She is quiet for a couple hundred more paces. Somewhere in the line behind us is Duggan, her partner for well over a year. I can tell she would rather be with him, but the Sarge has paired us together. Ordinarily I would be content just to march and get where we’re going, but I sense she wants to talk. I don’t really want to disappoint her.

“Petty criminal,” I confess, and she looks at me in sudden shock.
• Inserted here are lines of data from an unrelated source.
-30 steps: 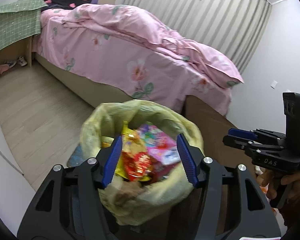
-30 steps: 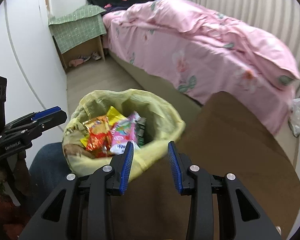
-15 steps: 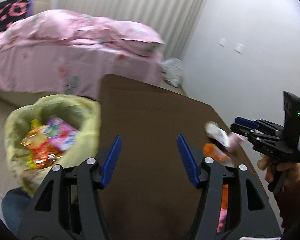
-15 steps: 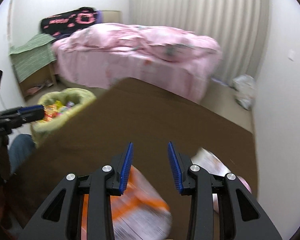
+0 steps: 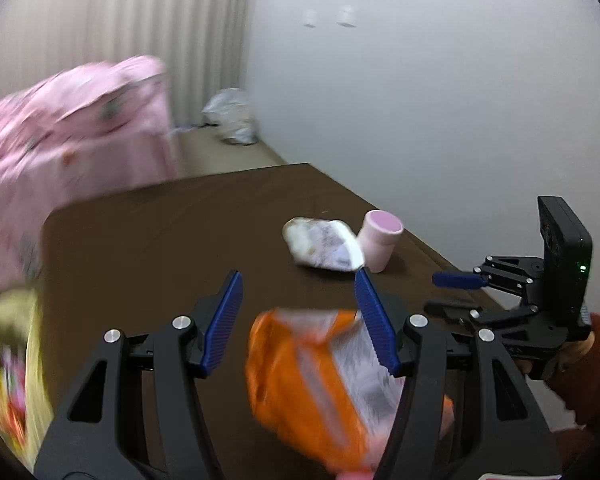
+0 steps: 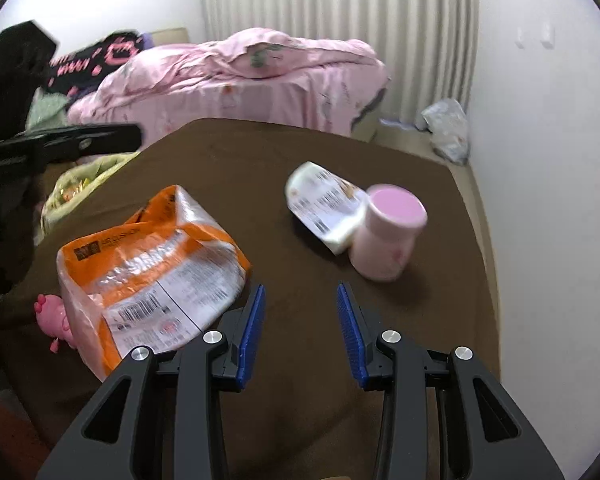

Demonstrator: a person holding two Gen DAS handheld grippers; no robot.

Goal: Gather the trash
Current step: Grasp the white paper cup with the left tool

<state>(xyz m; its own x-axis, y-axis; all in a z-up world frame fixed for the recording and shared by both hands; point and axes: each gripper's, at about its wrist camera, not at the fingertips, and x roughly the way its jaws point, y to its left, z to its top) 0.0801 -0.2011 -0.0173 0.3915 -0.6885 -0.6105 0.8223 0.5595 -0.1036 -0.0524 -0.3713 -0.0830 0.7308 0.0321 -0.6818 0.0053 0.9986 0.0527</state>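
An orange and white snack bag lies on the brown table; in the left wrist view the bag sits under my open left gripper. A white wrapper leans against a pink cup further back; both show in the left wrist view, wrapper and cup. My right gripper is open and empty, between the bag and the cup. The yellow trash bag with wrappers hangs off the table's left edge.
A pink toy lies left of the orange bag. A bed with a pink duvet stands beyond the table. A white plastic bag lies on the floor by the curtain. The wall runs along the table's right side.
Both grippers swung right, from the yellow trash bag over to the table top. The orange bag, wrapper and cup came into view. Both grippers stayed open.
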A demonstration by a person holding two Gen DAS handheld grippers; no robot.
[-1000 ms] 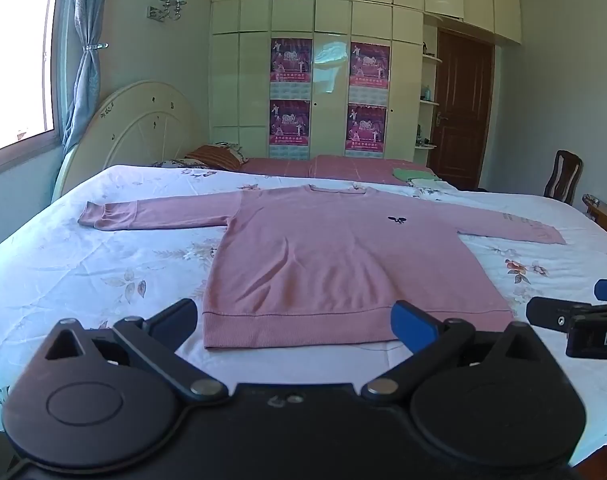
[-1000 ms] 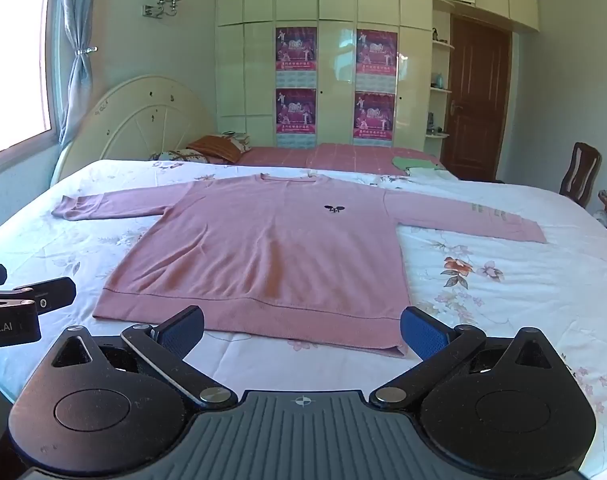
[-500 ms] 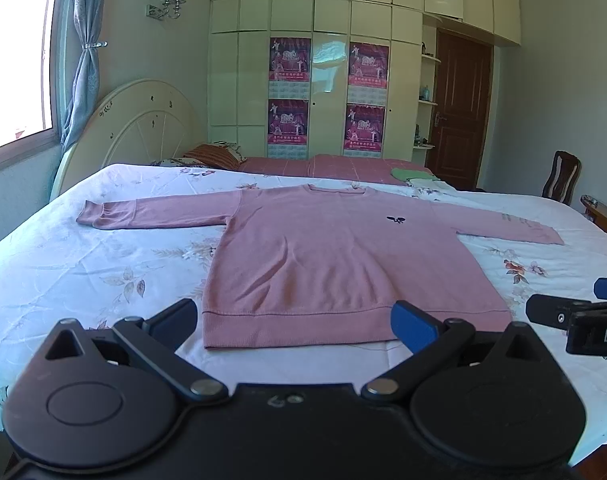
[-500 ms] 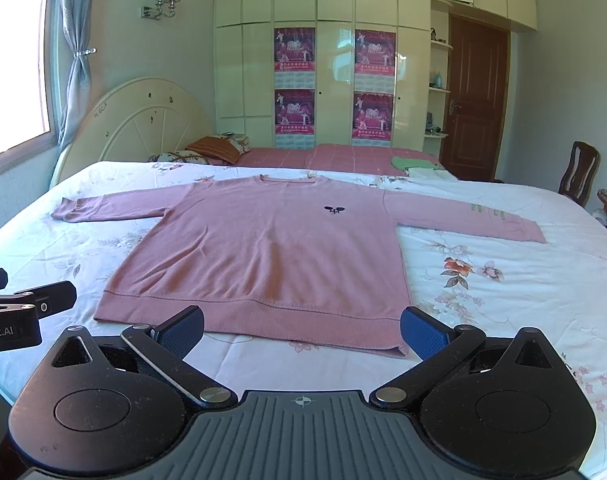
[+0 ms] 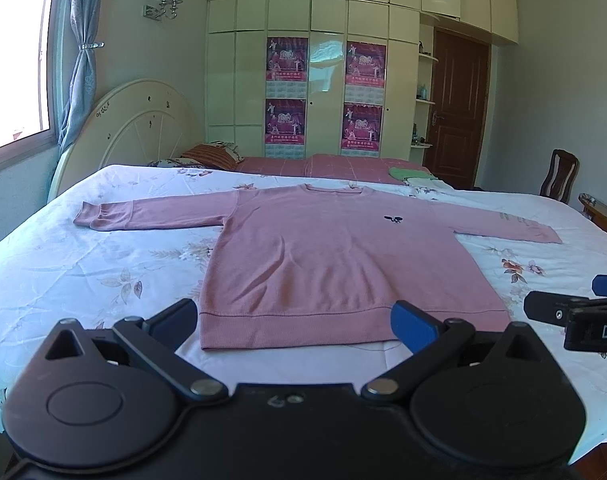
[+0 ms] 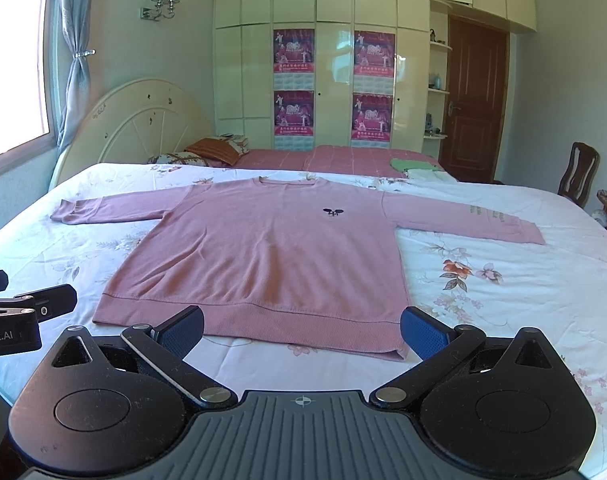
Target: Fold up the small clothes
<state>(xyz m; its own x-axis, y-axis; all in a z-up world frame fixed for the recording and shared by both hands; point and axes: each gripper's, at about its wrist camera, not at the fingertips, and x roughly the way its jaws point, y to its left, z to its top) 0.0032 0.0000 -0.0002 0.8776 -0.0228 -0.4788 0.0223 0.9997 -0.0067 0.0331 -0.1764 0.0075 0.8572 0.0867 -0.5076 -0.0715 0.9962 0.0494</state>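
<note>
nothing moved since earlier frame; our left tool [image 5: 294, 322] and right tool [image 6: 302, 328] released, empty, pink sweater [image 6: 263, 256] flat just ahead. we pinch hem corners evenly.

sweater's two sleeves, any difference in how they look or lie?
The left sleeve is plain pink; the right sleeve carries faint lettering near the cuff. The left sleeve runs almost level across the view, while the right sleeve slants down toward its cuff. Both lie flat and spread out from the pink sweater, unfolded, on the floral bedsheet.
</note>
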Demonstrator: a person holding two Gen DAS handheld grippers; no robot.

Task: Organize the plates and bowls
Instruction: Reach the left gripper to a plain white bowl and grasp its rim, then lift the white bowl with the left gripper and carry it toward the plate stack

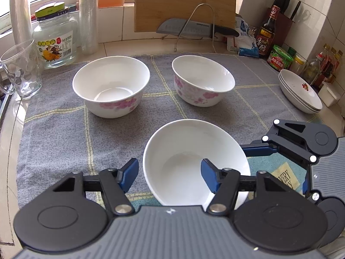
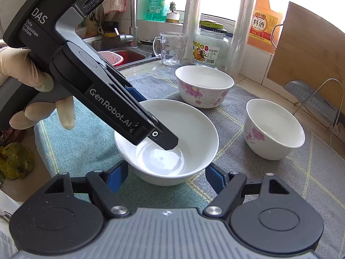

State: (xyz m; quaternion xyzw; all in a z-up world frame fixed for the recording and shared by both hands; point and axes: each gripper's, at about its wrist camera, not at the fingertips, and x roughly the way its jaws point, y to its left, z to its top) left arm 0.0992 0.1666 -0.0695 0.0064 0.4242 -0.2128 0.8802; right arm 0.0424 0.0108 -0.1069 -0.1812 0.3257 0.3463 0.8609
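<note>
Keeps plain bowl (image 2: 172, 129) on cloth (image 2: 269, 172), before two flowered bowls (image 2: 203, 86). Clamps its sides with right gripper (image 2: 166, 177). Straddles its wall with left gripper (image 1: 170, 172) (one finger inside, one outside); cannot tell whether gripping.

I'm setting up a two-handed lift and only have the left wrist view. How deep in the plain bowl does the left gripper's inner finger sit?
Observer: In the right wrist view that finger of the left gripper slants down inside the bowl, with its tip low, near the floor.
Operator: And the right gripper? I only see it side-on.
Observer: The right gripper has its pads flanking the bowl low on the outside, one on each side. I cannot tell if they touch.
Operator: What lies past the mug?
Observer: Beyond the mug there is a sink with a tap.
</note>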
Her sparkling eyes have gone wide and her mouth is open just enough to show those delicate points of white.

“I got caught stealing from a local Magistrate’s house. After his sec boys beat on me for a while, I got ‘volunteered’ for the local militia. I did okay there, and when the recruiter rolled through telling us how wonderful life was in the army, I raised my paw. I’ve done dumber things in life, but not many.”

“What did you steal?” she asks.

“Time,” I answer. She looks at me with one brow raised.

“Time?”

“Yeah. With his daughter.”

Her laughter is like a silken cloth caressing the pleasure center of my brain. Images flash through my head of hearing that laugh for the next twenty or so years. So much for the ‘crush is gone’ thing.

“That’s a great story,” she says after she stops giggling.

“Thanks. It got me a few years behind the butt of an L5.”

“Well, then it’s not all bad. You could have had that piece of shit 67 they used to issue.”

Now the talk turns comfortable. We’ve been here on this planet for a month and shared little more than six words. It’s because she wondered who I was. She’s not the only one. I wonder about that myself from time to time. What kind of mutt gets into a life like this because he can’t keep it in the sheath?

“So what’s your story?” I ask. She tightens up her grip on the rifle she carries and I think for a second that maybe I’ve touched a nerve, but it looks like a gesture of comfort for her. She treasures the rifle more than any prospective lover could expect, and it shows. We all get protective of our weapons in the field, but I think that her feelings for what she holds go beyond that.

“Typical, I guess. I wanted out of the home situation. Signed up to get away from my parents. They weren’t abusive or anything,” she hastens to tell me, and the expression on her face tells me she’s truthful here. She seems afraid that I’ll misunderstand her motives and lay blame somewhere.

“They just treated me like I was an inconvenience. By the time I was old enough for the militia, I knew the family’d be better off without me around, so I jetted. Signed up and went in with what I had on my back. The Combine came around after I’d been in for about a year. My scores caught the recruiter’s eye and he offered me a new bunk. Next thing, I’m hunkered down in a field snapping up Gun Bunnies. That’s how I met Duggan,” she adds, with a rearward jerk of the thumb.

Duggan is a lifer, and no doubt of that. Some Folk dream of retiring and leaving the killing behind. Some are a little more devoted to their craft. Duggan makes the most of what he is, I suppose, and he’s a killing machine. I don’t mind dropping a toothie, mind you. It’s just part of the job. Duggan, though? He lives for it. I doubt he has any outside interests or anything. He’s got kill marks all over him, and he would never blend into that mythical ‘polite society’ thing.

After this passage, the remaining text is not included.